**Prompt:** Bring together every line in the data that includes "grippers".

--- START ---

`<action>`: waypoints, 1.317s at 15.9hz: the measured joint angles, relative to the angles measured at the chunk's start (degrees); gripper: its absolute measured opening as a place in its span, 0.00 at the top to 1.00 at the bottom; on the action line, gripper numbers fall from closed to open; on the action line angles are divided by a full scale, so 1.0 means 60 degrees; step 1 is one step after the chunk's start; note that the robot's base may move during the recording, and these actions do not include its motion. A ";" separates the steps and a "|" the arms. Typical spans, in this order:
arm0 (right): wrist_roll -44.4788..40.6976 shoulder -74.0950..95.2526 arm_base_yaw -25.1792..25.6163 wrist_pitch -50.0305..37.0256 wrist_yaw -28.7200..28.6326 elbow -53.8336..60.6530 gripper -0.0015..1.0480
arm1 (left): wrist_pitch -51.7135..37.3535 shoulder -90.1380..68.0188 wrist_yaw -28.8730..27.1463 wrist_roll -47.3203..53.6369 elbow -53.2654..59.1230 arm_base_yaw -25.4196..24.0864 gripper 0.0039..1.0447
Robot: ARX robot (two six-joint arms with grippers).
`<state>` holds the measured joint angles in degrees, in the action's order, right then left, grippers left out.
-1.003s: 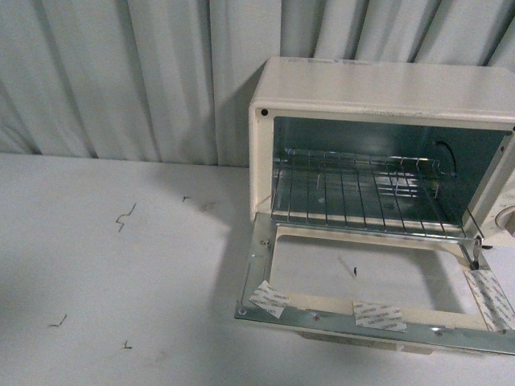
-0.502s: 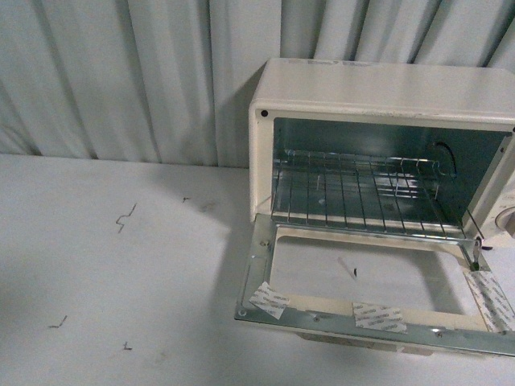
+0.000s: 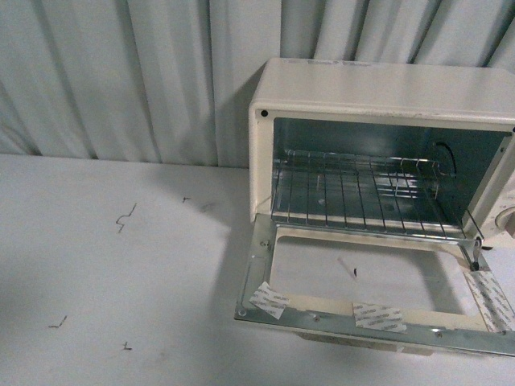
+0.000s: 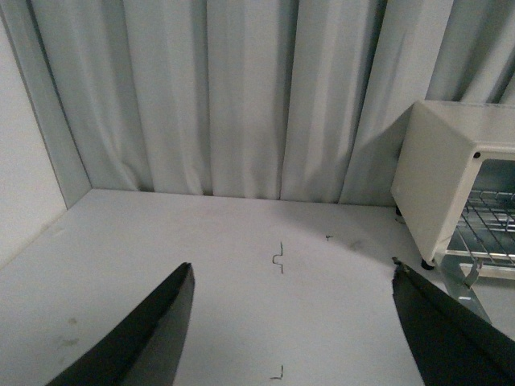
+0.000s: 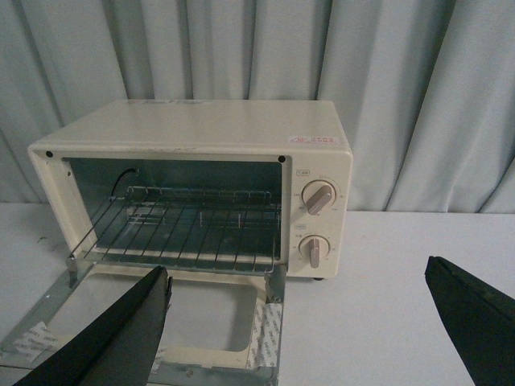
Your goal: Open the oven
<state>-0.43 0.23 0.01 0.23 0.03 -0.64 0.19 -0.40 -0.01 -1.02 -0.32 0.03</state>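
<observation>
My left gripper [image 4: 294, 322] hangs spread wide over bare table, nothing between its dark fingers [image 4: 137, 338], and my right gripper [image 5: 298, 330] is just as wide and just as empty, backed off in front of the oven [image 5: 193, 193]. Neither arm shows in the front view at all. Sweeping that view from the left: grey curtain [image 3: 121, 80] across the top, white table [image 3: 105, 273] below it with a few small dark scratch marks [image 3: 125, 217] at left centre, and then, filling the right half, the oven [image 3: 378, 88] with its mouth open. The door [image 3: 362, 318] lies folded down flat toward me at lower right, its glass pane letting the table show through, pale tape patches [image 3: 380, 316] stuck along its metal frame. Inside, the wire rack [image 3: 362, 193] sits level and bare. What has changed over the last second? Almost nothing: the oven body nudged a hair and then settled, the door stayed down, the rack stayed put. I read that as the door resting open on its own, with no hand needed to hold it. In the right wrist view the two knobs [image 5: 318, 225] sit at centre right, untouched. To my eye the job is done; all that remains is keeping both arms clear.
</observation>
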 joint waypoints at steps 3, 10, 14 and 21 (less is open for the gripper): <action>0.0000 0.0000 0.0000 0.0000 0.0000 0.0000 0.06 | 0.0000 0.0000 0.0000 0.0000 0.0000 0.0000 0.14; 0.0000 0.0000 0.0000 0.0000 0.0000 0.0000 0.06 | 0.0004 0.0000 0.0000 0.0004 0.0000 0.0000 0.06; 0.0000 0.0000 0.0000 0.0000 0.0000 0.0000 0.06 | 0.0000 0.0000 0.0000 0.0004 0.0000 0.0000 0.06; 0.0000 0.0000 0.0000 0.0000 0.0000 0.0000 0.06 | 0.0000 0.0000 0.0000 0.0004 -0.0004 0.0000 0.06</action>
<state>-0.43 0.23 0.01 0.23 0.03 -0.64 0.19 -0.40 -0.01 -0.99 -0.34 0.03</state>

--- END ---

**Exercise answer:**
Robot: ARX robot (two six-joint arms with grippers).
`<state>` holds the measured joint angles in degrees, in the action's order, right then left, grippers left out.

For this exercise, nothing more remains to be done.